EXERCISE GOAL ->
Examine each line of the data. Copy the line if it includes the word "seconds".

AVAILABLE RECORDS ->

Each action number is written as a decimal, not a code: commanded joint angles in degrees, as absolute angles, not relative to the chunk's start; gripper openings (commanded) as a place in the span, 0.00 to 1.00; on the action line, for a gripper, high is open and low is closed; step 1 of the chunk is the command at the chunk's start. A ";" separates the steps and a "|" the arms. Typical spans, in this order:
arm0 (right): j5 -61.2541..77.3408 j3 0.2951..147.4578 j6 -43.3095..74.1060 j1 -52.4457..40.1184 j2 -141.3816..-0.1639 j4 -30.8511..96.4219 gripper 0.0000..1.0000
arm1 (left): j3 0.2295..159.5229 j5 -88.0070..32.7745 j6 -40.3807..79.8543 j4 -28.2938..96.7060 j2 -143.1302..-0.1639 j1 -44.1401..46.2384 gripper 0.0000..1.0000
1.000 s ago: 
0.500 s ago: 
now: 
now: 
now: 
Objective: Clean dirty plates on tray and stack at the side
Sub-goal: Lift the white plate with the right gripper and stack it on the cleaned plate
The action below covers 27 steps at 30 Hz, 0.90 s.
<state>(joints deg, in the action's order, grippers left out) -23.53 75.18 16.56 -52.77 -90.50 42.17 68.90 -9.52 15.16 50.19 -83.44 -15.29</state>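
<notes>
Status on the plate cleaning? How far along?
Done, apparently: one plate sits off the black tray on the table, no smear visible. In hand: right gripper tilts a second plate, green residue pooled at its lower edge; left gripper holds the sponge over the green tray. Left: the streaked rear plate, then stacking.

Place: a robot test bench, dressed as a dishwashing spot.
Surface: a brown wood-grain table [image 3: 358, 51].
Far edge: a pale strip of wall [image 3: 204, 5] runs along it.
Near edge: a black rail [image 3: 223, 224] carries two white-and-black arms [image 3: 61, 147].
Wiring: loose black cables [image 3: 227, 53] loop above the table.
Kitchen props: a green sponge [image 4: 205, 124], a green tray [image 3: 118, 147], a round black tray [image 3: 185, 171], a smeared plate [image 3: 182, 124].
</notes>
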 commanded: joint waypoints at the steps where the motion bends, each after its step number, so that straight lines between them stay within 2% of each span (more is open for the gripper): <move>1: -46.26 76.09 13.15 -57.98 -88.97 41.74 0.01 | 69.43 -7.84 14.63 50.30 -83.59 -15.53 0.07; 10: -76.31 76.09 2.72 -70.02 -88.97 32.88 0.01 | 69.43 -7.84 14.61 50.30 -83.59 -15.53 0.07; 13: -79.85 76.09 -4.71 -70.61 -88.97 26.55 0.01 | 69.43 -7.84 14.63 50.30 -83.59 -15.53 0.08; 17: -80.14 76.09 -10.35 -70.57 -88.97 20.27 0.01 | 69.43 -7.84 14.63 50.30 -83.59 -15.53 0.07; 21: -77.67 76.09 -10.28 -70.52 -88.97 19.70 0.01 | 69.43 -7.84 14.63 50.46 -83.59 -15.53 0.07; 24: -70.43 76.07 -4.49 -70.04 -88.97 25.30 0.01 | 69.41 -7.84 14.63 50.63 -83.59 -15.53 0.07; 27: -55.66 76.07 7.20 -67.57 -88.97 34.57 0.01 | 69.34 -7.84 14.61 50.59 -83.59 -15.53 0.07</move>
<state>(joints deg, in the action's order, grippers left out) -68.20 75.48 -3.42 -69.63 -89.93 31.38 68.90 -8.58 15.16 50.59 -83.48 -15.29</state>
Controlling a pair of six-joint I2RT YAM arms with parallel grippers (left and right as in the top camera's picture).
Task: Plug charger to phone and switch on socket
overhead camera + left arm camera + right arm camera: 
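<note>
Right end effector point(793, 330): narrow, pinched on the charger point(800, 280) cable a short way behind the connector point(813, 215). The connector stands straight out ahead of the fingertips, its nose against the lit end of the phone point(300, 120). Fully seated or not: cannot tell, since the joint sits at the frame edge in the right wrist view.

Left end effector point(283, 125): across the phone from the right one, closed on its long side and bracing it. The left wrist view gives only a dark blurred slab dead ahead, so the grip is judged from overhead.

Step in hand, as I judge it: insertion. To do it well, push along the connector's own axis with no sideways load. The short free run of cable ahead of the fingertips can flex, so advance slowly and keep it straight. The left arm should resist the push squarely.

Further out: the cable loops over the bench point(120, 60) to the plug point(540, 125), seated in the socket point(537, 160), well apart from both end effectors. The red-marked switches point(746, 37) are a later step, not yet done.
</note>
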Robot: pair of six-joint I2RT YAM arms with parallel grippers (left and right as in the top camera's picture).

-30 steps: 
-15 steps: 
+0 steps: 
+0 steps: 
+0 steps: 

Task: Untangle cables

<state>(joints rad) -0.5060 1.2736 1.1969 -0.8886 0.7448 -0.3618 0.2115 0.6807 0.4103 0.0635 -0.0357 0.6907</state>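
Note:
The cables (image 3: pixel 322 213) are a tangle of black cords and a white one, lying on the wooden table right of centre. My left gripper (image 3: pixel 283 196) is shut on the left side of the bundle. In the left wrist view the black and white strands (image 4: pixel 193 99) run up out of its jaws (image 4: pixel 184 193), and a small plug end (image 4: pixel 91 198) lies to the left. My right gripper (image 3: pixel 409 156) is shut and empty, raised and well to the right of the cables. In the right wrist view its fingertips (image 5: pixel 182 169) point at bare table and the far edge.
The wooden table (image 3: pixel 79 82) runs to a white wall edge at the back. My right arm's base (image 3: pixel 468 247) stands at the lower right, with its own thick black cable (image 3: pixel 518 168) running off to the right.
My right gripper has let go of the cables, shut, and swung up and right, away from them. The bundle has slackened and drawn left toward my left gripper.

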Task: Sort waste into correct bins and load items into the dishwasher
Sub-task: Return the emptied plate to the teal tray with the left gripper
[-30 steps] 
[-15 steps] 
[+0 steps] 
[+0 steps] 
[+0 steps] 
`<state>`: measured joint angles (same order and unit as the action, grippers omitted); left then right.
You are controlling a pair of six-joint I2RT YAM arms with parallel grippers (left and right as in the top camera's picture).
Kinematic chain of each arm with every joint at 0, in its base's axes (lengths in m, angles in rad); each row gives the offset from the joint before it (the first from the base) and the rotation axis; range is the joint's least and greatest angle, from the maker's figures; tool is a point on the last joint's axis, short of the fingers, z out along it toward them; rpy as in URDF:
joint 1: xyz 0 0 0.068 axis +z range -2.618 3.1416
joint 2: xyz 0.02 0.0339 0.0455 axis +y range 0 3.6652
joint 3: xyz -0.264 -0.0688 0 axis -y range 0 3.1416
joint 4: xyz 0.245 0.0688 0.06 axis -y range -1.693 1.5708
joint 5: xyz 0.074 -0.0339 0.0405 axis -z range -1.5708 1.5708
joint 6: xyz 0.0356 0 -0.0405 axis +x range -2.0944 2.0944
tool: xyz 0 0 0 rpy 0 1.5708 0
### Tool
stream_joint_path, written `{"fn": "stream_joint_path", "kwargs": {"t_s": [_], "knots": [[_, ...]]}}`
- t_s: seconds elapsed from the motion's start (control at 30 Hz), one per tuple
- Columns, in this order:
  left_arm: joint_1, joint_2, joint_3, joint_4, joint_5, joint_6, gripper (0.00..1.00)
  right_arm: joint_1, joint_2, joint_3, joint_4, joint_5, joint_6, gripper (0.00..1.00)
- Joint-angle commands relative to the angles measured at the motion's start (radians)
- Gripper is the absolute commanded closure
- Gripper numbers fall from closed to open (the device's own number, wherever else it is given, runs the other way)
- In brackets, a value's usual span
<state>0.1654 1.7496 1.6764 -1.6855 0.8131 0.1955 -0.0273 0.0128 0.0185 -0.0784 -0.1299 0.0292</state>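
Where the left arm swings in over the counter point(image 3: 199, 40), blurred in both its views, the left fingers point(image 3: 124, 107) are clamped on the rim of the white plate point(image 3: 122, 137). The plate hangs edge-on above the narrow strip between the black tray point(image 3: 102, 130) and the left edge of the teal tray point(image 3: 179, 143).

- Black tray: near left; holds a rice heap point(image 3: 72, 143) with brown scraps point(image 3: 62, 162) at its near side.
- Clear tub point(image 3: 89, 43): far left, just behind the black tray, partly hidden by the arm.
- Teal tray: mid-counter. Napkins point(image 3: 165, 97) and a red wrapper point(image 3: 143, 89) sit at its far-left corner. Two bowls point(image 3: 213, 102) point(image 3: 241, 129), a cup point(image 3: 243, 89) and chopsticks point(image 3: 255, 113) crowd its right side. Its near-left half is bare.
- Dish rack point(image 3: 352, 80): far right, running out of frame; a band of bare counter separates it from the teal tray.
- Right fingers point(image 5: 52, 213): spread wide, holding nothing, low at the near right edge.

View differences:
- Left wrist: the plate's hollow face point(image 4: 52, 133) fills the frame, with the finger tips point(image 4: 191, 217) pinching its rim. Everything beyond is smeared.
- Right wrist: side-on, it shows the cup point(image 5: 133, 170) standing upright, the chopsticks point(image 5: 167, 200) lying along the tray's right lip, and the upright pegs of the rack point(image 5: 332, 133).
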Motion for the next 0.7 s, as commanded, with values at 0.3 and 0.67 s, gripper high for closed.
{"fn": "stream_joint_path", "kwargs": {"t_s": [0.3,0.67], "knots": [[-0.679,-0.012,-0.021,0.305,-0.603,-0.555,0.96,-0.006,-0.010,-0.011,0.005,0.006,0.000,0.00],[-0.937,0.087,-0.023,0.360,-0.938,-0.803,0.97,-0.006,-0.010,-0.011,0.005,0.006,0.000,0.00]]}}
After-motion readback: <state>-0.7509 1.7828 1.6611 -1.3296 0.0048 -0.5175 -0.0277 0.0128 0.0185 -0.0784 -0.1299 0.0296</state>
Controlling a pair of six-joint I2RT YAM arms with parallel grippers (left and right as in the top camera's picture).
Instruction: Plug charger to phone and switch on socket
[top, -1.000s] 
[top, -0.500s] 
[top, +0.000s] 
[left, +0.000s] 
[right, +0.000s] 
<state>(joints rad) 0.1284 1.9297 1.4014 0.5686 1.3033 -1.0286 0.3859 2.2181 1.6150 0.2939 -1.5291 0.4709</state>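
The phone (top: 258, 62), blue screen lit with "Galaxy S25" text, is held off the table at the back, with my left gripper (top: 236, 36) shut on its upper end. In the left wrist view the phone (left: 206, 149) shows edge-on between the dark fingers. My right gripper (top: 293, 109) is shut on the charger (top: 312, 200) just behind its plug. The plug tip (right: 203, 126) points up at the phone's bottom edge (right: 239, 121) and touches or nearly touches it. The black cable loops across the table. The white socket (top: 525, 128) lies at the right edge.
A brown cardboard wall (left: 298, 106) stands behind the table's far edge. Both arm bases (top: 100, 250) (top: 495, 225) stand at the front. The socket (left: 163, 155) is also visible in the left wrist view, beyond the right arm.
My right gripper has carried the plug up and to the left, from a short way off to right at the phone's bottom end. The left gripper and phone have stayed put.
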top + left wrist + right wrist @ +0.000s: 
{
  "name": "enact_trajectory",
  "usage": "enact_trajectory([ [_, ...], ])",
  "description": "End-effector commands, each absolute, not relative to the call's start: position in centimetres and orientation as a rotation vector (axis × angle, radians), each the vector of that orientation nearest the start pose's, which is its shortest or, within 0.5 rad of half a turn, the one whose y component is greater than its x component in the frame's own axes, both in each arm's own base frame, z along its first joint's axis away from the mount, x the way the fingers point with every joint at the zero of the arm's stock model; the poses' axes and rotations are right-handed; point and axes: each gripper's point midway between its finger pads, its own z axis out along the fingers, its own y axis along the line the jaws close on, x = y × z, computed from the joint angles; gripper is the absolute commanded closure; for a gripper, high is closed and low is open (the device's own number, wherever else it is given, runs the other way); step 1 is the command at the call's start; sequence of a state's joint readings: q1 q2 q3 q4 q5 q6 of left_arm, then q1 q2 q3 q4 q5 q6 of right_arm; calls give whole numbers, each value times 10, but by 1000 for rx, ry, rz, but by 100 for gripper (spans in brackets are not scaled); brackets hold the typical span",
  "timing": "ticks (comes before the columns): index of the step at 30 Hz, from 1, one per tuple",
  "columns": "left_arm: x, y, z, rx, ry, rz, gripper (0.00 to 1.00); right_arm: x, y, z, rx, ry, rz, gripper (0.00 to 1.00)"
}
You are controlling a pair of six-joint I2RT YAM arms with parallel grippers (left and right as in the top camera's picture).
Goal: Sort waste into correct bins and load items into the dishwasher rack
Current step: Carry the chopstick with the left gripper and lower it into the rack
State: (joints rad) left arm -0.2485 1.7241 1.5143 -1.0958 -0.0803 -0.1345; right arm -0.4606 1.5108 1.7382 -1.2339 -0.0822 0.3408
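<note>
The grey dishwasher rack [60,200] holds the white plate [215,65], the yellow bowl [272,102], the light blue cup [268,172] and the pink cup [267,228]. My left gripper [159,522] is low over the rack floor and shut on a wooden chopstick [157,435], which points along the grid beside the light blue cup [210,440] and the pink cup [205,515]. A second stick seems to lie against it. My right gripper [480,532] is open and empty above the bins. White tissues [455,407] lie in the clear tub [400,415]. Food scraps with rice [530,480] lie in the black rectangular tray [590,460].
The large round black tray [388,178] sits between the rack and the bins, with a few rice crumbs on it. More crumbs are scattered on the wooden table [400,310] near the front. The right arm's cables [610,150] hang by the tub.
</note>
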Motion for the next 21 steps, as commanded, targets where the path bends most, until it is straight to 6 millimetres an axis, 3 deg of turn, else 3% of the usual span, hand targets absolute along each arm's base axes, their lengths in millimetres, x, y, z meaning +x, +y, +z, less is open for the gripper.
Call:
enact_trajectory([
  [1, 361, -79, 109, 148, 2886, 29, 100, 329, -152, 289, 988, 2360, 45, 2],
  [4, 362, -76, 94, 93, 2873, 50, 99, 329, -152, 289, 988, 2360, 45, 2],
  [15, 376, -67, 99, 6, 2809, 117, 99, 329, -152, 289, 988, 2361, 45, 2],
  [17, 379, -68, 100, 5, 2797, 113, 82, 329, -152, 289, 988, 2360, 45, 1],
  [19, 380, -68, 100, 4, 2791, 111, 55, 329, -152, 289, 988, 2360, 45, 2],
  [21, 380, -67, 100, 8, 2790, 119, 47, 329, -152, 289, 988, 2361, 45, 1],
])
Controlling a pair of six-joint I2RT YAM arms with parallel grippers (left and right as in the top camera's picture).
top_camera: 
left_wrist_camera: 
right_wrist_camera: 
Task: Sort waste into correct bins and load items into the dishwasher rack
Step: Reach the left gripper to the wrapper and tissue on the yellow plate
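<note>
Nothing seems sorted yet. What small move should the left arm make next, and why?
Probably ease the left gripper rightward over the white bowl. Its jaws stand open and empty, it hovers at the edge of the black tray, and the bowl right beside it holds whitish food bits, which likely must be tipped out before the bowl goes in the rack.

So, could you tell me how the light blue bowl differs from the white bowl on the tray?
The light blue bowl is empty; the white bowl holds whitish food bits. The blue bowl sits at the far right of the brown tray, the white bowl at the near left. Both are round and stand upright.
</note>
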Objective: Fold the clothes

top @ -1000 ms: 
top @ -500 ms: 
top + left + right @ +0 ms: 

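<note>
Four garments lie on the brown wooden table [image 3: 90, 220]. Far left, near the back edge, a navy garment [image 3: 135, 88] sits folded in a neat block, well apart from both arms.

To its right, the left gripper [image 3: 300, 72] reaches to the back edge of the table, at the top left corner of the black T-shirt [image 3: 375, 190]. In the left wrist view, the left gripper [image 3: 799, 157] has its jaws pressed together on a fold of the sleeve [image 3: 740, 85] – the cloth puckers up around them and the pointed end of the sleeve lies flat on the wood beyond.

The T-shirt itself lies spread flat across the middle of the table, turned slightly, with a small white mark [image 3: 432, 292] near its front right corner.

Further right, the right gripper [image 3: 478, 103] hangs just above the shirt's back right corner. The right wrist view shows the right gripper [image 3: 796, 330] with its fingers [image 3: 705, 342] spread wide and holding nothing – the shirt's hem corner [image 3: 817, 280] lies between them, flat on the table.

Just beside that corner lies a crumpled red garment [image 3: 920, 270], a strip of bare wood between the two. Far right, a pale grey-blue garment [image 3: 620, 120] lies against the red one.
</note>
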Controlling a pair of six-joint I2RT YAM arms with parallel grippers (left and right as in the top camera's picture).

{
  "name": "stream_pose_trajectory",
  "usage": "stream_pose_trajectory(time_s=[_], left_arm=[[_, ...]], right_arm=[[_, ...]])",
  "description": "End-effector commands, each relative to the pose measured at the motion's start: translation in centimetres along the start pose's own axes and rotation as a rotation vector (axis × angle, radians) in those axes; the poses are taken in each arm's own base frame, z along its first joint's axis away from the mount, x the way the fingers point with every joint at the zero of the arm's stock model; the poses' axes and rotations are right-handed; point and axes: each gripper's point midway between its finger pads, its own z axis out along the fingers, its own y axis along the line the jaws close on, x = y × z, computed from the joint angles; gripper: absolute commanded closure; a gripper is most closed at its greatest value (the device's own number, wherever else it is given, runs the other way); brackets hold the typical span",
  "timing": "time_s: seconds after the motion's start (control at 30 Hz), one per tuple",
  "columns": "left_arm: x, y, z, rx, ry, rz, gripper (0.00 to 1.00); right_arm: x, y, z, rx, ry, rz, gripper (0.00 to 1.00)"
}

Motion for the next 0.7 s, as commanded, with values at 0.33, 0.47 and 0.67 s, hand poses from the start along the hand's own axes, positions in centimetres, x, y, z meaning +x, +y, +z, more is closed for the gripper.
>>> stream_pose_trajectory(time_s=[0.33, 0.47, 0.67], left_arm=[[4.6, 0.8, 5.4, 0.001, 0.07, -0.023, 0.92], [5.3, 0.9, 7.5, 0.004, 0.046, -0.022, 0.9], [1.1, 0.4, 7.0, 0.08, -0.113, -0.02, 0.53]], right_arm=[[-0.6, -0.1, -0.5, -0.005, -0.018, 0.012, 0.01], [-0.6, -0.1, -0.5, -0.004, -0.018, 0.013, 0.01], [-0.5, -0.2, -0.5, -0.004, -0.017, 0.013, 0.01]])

FINAL ANSWER ->
- t_s: seconds elapsed from the motion's start (control at 30 Hz), one per tuple
  "timing": "time_s: seconds after the motion's start (control at 30 Hz), one per tuple",

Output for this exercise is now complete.